Вдруг дверь, ранее мной не замеченная, открылась, в проеме возникла парамедик в светло-зеленой пижаме. Меня удивило ее внезапное появление: я не слышала шагов, не уловила даже малейшей вибрации пола. Я с ужасом смотрела на приближающуюся фигуру, которая человеческим голосом произнесла:

- Как себя чувствует фрау?

И тут я поняла две вещи.

Я теперь «фрау» - значит, дети уже родились.
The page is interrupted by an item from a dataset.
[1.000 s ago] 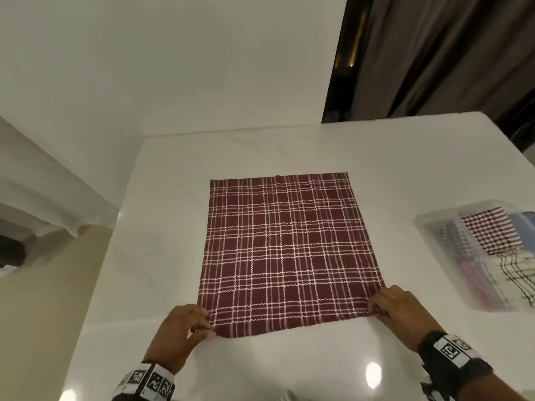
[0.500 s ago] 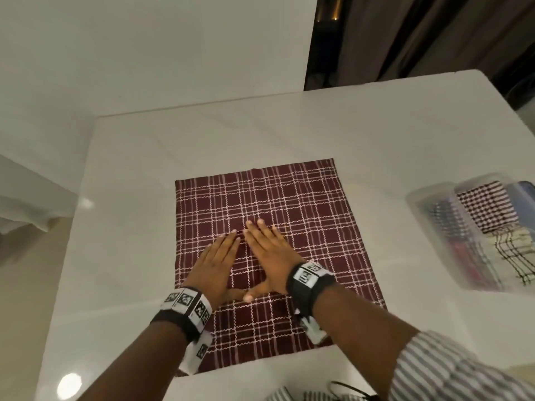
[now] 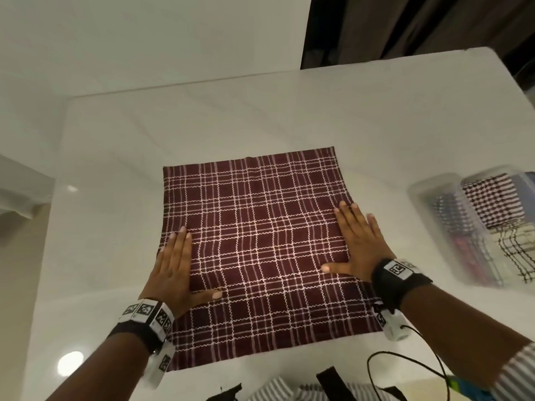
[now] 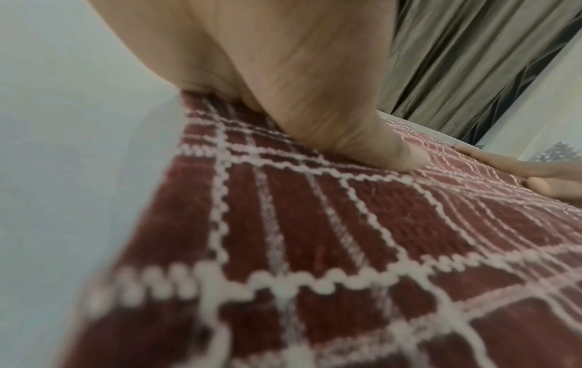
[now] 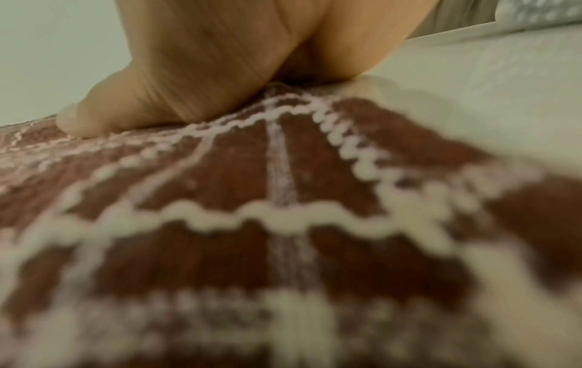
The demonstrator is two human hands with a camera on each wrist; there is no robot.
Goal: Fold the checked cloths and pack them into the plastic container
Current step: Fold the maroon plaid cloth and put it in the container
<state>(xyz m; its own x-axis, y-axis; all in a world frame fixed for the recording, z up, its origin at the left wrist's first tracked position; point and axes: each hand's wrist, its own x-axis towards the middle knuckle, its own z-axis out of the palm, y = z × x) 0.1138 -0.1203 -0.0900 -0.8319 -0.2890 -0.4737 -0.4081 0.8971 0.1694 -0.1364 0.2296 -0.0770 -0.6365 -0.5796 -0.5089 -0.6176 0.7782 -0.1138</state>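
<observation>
A maroon checked cloth (image 3: 260, 244) with white lines lies spread flat on the white table (image 3: 260, 111). My left hand (image 3: 173, 264) presses flat on its left edge, fingers straight and thumb out. My right hand (image 3: 357, 241) presses flat on its right edge in the same way. The left wrist view shows my palm (image 4: 283, 74) down on the cloth (image 4: 315, 236) and the right hand (image 4: 541, 171) far across. In the right wrist view the right palm (image 5: 204, 62) sits at the cloth's (image 5: 220, 199) border. A clear plastic container (image 3: 434, 204) at the right holds folded checked cloths (image 3: 489, 198).
The table's left edge (image 3: 49, 227) drops off beside the cloth. Dark curtains (image 3: 419, 24) hang behind the far right corner. A black cable (image 3: 405, 357) and striped clothing (image 3: 289, 389) lie at the near edge.
Both hands have slid apart from the cloth's middle to its left and right edges, staying flat. One second ago they pinched the near corners.
</observation>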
И еще: с их появлением я утратила одно из шести чувств, как и предупреждали в школе будущих мамаш. Парамедик в зеленом не случайно возникла передо мной словно из ниоткуда, как привидение, а я не ощутила ни малейших признаков приближения.

Я непроизвольно зажмурилась, и стон вырвался навстречу жестокой действительности.

Из-за родов я лишилась чувства ритма.

- Фрау должна подписать согласие на вакцинацию.

Парамедик подошла ко мне с планшетом. То ли она в самом деле двигалась очень медленно, то ли так воспринимали мои едва отошедшие от наркоза рецепторы. Я подняла правую руку. «Подписать» - термин из прошлого, еще с Земли. На самом деле я просто коснулась большим пальцем экрана. Стоимость вакцины равняется двум моим годовым зарплатам, но здесь ее вводят бесплатно.

Не всем.

Я крадусь вдоль стены, вздрагивая то от шелеста внезапно ожившего кондиционера, то от звякнувшей далеко в подвале кнопки вызова лифта. В руках у меня теплый сверток - моя дочь. Я не успела придумать ей имя. Наверное, я уже не узнаю, как ее назовут. Прямо по коридору отсек, в котором за прозрачной перегородкой расположились одинаковые кювезы с детьми. Медсестры нет, минуту назад она вышла за вакциной. Осторожно вхожу. Сердце в груди колотится, но я почти не ощущаю этого. Оно вне ритма, а значит, все равно что вне меня. Передо мной семь кроваток - здесь мальчики, матери которых съехались со всех пригородов, даже из других областей. Потому что у нас лучший иммунологический центр на планете.